# FontExplorer vs Illustrator CS argh!



## Natobasso (Jun 29, 2006)

I installed the latest version of FontExplorer (http://www.linotype.com/fontexplorer) and then my Illustrator CS wouldn't load. Kept crashing. It even kept my system disc from being able to complete a round of permissions repair! Weird.

I completely removed Suitcase from my work system here; wonder if that did anything? Illustrator would auto load the FontExplorer X plug in and would crash every time at that point.

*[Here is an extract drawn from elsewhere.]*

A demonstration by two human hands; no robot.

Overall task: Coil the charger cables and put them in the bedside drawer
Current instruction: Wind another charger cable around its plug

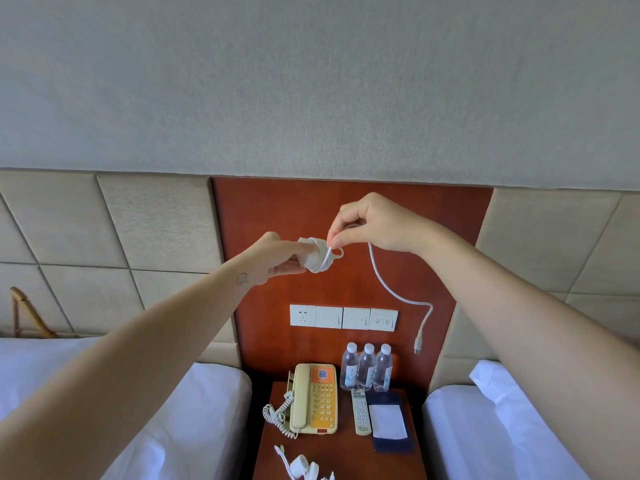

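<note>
My left hand [277, 258] holds a white charger [317, 258] up in front of the red wooden panel, with several turns of white cable wound round it. My right hand [367, 223] pinches the cable just right of the coil. The loose end of that cable [388, 289] hangs down to the right and ends in a connector [419, 342]. A second white charger with its cable [304, 467] lies on the bedside table [346, 455] at the bottom edge of the view. No drawer is in view.
On the bedside table stand a beige and orange phone [313, 400], a remote [360, 412], a dark folder with a white notepad [389, 422] and three water bottles [366, 367]. A socket and switch panel [343, 317] is on the wall. White beds flank the table.
</note>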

I'm on system 10.3.9. I have the same apps and system at home and can use FontExplorer just fine. Anyone heard of known issues with FE and Illus CS? I think I removed Suitcase from the home comp, but not sure.

Any help appreciated.


----------



## Esquilinho (Jun 30, 2006)

works fine here&#8230;

Can't you remove the FEX plugin? I never use it...


----------



## Natobasso (Jun 30, 2006)

I disabled font auto-activation and that fixed it. Looks like the autoactivate plug in crashes my Illustrator CS every time. Weird. Any reason?


----------



## MacGizmo (Jul 3, 2006)

It's more likely that you have a rogue font installed and FEX is crashing when it loads.


----------



## Natobasso (Jul 4, 2006)

I wouldn't think any fonts are loaded beyond the system fonts before FontExplorer starts to load...


----------



## MacGizmo (Jul 19, 2006)

You're trying to apply common sense and reason to font management in OSX. Do you see the problem with that?


----------



## Natobasso (Jul 19, 2006)

Funny that we always think these computers of ours will behave logically just because they run on a binary system. He he.


----------



## MacGizmo (Jul 25, 2006)

I refuse to put my faith into something that when unplugged is nothing more than a really expensive brick.


----------



## Natobasso (Jul 25, 2006)

MacGizmo said:


> I refuse to put my faith into something that when unplugged is nothing more than a really expensive brick.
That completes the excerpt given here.